Published in final edited form as: Sex Relation Ther. 2014 Aug 8;29(4):467–475. doi: 10.1080/14681994.2014.941346

Leadership Qualities Emerging in an Online Social Support Group Intervention

Stephanie A Kodatt 1, Jared E Shenk 2, Mark L Williams 3, Keith J Horvath 4
PMCID: PMC4308045  NIHMSID: NIHMS611539  PMID: 25642144

Abstract

Technology-delivered interventions addressing a broad range of problems for which clients present for therapy are proliferating. However, little is known of leadership dynamics that emerge in online group interventions. The purpose of this study was to assess the types of leadership qualities that would emerge in an online social support group intervention to improve medication adherence for men with HIV, and to characterize the demographic and psychosocial profiles of leaders.

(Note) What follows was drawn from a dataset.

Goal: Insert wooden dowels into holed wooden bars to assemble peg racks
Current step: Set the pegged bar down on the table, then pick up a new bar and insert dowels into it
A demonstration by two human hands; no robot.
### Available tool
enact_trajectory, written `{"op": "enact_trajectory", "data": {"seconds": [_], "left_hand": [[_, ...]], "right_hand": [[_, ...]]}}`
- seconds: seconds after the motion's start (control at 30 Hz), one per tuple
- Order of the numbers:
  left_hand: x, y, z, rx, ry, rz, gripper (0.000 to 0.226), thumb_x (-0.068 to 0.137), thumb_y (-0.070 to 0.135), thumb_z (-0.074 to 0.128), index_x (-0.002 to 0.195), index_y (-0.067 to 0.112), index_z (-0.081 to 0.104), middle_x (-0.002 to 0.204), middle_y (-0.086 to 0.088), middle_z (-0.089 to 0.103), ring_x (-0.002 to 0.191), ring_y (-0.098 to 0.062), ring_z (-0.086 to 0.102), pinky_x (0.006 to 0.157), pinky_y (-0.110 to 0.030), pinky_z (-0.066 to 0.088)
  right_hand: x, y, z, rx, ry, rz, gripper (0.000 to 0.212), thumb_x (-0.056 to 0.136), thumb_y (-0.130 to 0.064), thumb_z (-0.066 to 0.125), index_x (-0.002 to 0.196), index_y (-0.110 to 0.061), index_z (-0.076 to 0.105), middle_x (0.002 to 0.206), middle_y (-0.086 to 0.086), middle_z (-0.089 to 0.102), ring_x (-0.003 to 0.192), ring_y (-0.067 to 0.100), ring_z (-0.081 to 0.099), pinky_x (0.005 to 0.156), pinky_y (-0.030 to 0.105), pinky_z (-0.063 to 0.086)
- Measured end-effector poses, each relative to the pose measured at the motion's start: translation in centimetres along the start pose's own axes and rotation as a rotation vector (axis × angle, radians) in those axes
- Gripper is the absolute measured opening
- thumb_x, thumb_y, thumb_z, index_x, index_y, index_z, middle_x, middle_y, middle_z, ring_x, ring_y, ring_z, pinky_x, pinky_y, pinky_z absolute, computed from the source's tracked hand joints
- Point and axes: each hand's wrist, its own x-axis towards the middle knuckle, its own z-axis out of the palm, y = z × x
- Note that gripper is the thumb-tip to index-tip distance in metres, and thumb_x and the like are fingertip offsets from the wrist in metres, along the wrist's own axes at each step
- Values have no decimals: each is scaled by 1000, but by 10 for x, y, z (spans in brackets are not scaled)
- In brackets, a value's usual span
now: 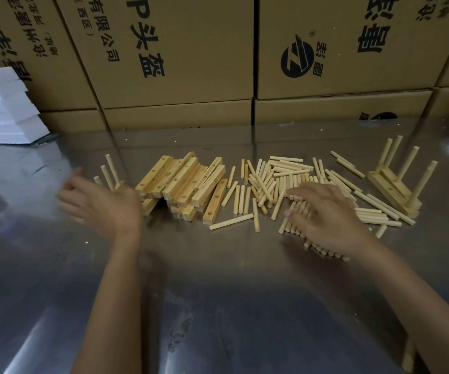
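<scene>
**Dowels under our right hand, bars between the hands**

We have the loose dowels (269, 182) scattered across the steel table (218, 306), most lying with their long axes running away from us. Our right hand (323, 214) rests flat on a near row of them, fingers spread and fairly straight, pressing rather than pinching any one. Just to its left lies the pile of holed bars (185, 184), long axes also pointing away and slightly rightward, drilled holes facing up on several.

Our left hand (99, 203) hovers beyond the pile's left edge, blurred; its fingers look loosely extended and we cannot see anything held. Just past it stands a partly built rack (110, 174) with pegs upright. Both hands are close to the bars; the right is nearer the dowels.

To the far right of our right hand stand finished racks (398, 184). Cardboard boxes (245, 63) wall off the far edge. The near tabletop offers the working room.
</scene>
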Motion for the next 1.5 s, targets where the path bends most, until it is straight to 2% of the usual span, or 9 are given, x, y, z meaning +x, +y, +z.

Written posts (n=616) from 66 men were coded using an adapted version of the Full Range Model of Leadership. Results showed that 10% (n=64) of posts reflected one of five leadership types, the most common of which was mentoring/providing feedback (40% of leadership posts). The next most common leadership style were instances in which encouragement was offered (30% of leadership posts). Leaders appeared to have lived with HIV longer and have higher Internet knowledge scores than non-leaders. Results indicate that online group interventions potentially may be useful to supplement traditional face-to-face treatment by providing an additional venue for group members to mentor and provide emotional support to each other. However, additional research is needed to more fully understand leadership qualities and group dynamics in other online group intervention settings.

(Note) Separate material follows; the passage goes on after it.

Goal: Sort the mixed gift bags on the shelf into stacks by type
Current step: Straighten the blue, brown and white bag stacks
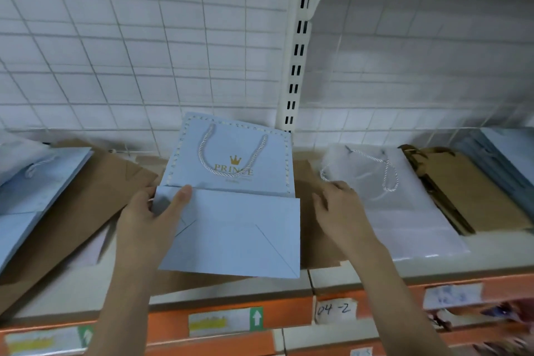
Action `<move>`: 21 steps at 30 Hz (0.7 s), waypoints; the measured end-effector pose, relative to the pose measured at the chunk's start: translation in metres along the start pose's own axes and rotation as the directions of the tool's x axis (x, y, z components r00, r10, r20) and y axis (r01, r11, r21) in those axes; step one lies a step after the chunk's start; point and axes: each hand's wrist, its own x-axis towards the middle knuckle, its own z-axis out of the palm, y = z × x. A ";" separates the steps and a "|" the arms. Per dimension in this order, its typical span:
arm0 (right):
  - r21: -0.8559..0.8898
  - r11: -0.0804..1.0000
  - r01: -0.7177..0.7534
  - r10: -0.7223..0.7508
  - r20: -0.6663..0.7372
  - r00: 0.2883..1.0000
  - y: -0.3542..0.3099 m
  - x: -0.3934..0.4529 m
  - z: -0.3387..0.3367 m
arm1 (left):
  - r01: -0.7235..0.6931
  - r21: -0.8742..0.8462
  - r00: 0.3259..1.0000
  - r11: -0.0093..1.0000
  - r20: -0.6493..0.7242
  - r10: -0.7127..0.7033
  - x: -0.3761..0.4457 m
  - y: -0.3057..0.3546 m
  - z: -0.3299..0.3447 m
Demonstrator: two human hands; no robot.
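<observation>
Left hand [150, 211] pinches the near-left edge of a folded blue Prince gift bag [231, 211] at mid-shelf; right hand [336, 208] hovers open. Likely next: carry it to the blue stack [37, 191], far left.

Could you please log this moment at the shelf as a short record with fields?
held bag: light blue gift bag, crown logo, flat, bottom flap folded up
left hand: grips the bag's left edge, thumb on top
right hand: open, over the brown paper bags
right of it: white translucent bags, then brown bag stack
far left: blue bag stack
</observation>
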 end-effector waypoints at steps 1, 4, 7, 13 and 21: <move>0.023 0.999 0.033 -0.033 -0.022 0.999 0.004 0.001 -0.007 | -0.008 -0.001 1.000 1.000 -0.003 0.008 -0.003 0.003 0.005; 0.096 0.988 0.119 -0.109 -0.103 0.989 0.023 0.002 -0.032 | -0.035 0.000 0.999 0.999 -0.017 0.035 -0.020 0.012 0.024; 0.080 0.986 0.146 -0.135 -0.122 0.983 0.061 0.003 -0.050 | -0.015 -0.025 0.998 1.000 -0.054 0.014 -0.043 0.018 0.051; 0.054 0.993 0.108 -0.103 -0.098 0.990 0.165 -0.011 -0.084 | 0.016 -0.053 0.992 0.998 -0.125 -0.022 -0.112 0.040 0.125; 0.067 0.983 0.169 -0.165 -0.070 0.984 0.229 -0.017 -0.095 | -0.023 -0.018 0.990 1.000 -0.141 0.020 -0.153 0.057 0.180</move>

Keywords: Internet, Group Intervention, Medication Adherence, Men who have Sex with Men, HIV


The Internet is increasingly used to address common problems facing clients presenting for sexual and relationship therapy. For example, men randomized to an Internet-delivered cognitive behavior therapy for erectile dysfunction showed improved erectile performance at the 6-month follow-up compared to those in a control condition (Andersson et al., 2011). These results are supported by findings from another study, with the authors suggesting that this medium for delivering erectile dysfunction intervention may be most beneficial for men who appreciate the convenience of the Internet and who are embarrassed by attending in-person therapy (Leusink & Aarts, 2006). Although the use of online social networking websites is high among adults living in the United States (US) (Brenner & Smith, 2013), few technology-delivered sexual health interventions incorporate peer-to-peer features that may be an important source of support for clients. An exception to this, Huker and McCabe (2012) administered an online chat group intervention to 38 women with sexual dysfunction. Qualitative analysis showed that the online group chat intervention was acceptable and liked by most women and that it was helpful in addressing cognitive-affective aspects of the intervention.

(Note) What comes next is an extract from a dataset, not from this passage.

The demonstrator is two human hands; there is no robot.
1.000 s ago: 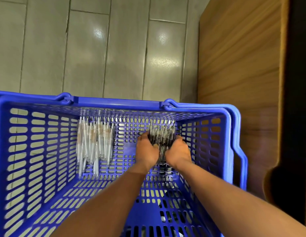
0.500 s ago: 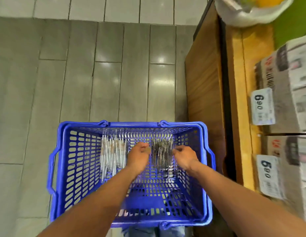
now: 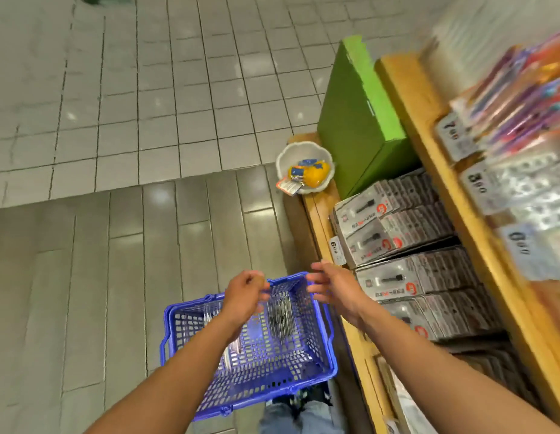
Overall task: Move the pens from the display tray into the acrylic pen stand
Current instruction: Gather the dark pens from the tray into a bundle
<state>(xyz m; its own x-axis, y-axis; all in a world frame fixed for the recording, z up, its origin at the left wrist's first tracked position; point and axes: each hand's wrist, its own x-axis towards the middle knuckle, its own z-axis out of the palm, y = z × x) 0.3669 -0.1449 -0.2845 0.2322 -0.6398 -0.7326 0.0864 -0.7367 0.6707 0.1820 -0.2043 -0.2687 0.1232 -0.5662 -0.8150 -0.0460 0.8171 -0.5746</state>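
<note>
Blue basket (image 3: pixel 241 380) on the floor holds 2 pen bundles: dark pens (image 3: pixel 281 317) right, clear pens (image 3: pixel 230 352) left, long axes running away from the person. Left hand (image 3: pixel 245 291) loosely curled, right hand (image 3: pixel 330 285) spread; both empty above the far rim. 0.5 s earlier both flanked the dark bundle inside; now lifted. Shelf (image 3: pixel 407 98) beyond; no stand visible.

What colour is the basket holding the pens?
Blue, a perforated plastic basket; seen in the head view.
</note>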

Likewise, technology-delivered interventions have proliferated in recent years to address rising rates of HIV and other sexually transmitted infections (Chiasson, Hirshfield, & Rietmeijer, 2010). Sustaining high levels of adherence to antiretroviral therapy (ART) remains a significant challenge for many people living with HIV (PLH) (Thompson et al., 2012). Sexual and relationship therapists who work with PLH benefit from greater understanding of the barriers to medication adherence among - as well as the availability of adherence-related resources for - clients given the importance of medication adherence to maintain their health, as well as data showing that high ART adherence significantly reduces the potential for onward transmission of HIV to their sexual partners (Cohen et al., 2011). A new wave of technology-delivered ART adherence interventions have been developed that circumvent time and geographic barriers inherent in face-to-face interventions (Saberi & Johnson, 2011), as well as reduce implementation costs (Page, Horvath, Danilenko, & Williams, 2012). However, similar to current intervention research to address sexual dysfunction, few technology-delivered ART interventions have taken advantage of group formats despite evidence that online social networking website use is common among PLH (Horvath et al., 2012) and that offline peer support interventions are beneficial to participants (Marino, Simoni, & Silverstein, 2007; Van Tam et al., 2012).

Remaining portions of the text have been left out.